Where did you learn about the N vs non-N versions, and how can you tell?

Cheers,
EC
www.macrocritters.wordpress.com


----------



## zdnet (Aug 13, 2010)

EWTC said:


> I haven't tried stacking the Nikkor on a telephoto.


That uses the enlarger lens as a +20 diopter. It gives a much better image quality then say stacking a Raynox DCR-250 over a Zörk Mackroscope (which together also gives a 20-diopter magnification).




EWTC said:


> Where did you learn about the N vs non-N versions, and how can you tell?


See Nikon's El-Nikkor 50mm f/2.8 page.


----------



## hedge_fund (Jan 1, 2006)

Amazing pic. I love it when people have multiple hobbies!


----------



## EWTC (Aug 7, 2010)

hedge_fund said:


> Amazing pic. I love it when people have multiple hobbies!

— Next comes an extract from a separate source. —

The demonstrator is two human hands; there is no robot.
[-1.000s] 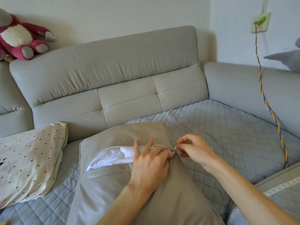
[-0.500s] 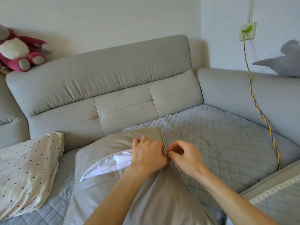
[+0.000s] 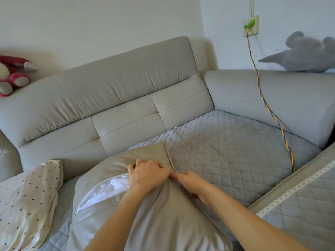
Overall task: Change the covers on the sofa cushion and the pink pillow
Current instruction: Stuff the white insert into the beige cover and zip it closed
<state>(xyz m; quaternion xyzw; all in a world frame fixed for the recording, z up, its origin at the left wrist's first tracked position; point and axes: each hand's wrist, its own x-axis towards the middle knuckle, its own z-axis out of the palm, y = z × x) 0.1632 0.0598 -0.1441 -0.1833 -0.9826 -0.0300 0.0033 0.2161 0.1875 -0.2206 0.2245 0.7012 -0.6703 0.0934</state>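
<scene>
A taupe sofa cushion (image 3: 159,214) lies in front of me on the quilted seat. Its zip gapes on the left, and the white inner pad (image 3: 101,191) shows through the slit. My left hand (image 3: 147,175) grips the cover's top edge by the zip, fingers curled over the fabric. My right hand (image 3: 192,182) pinches at the zip's right end, right beside the left hand; the zip pull itself is hidden under the fingers. A cream pillow with dark dots (image 3: 27,200) lies at the left.
The grey corner sofa's backrest (image 3: 108,91) runs behind. A grey quilted seat pad (image 3: 235,151) spreads to the right. A yellow-blue braided cable (image 3: 262,98) hangs from a wall socket (image 3: 251,26). A pink plush (image 3: 12,73) and a grey plush (image 3: 304,53) sit on the backrests. A lace-trimmed quilted cover (image 3: 299,201) lies lower right.
My left hand went from flat fingers on the cover to a curled grip at the zip edge. My right hand closed in against it and dropped lower. The view tilted upward.
</scene>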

Aquariums, insects and arachnids, carnivorous plants, gardening, photography, games, my blog...I suspect I have WAY too many hobbies! LOL!

EC
www.macrocritters.wordpress.com


----------



## Vermino (Jun 14, 2012)

how far were you from the subject when taking this picture?


----------



## Ronsmith (Jun 8, 2013)

thats a brilliant snapshot i loved it a lot thanks for sharing it here with us


----------



## EWTC (Aug 7, 2010)

Vermino said:


> how far were you from the subject when taking this picture?


About 6 cm (2.36 inches). 

Cheers,
EC
www.macrocritters.wordpress.com


----------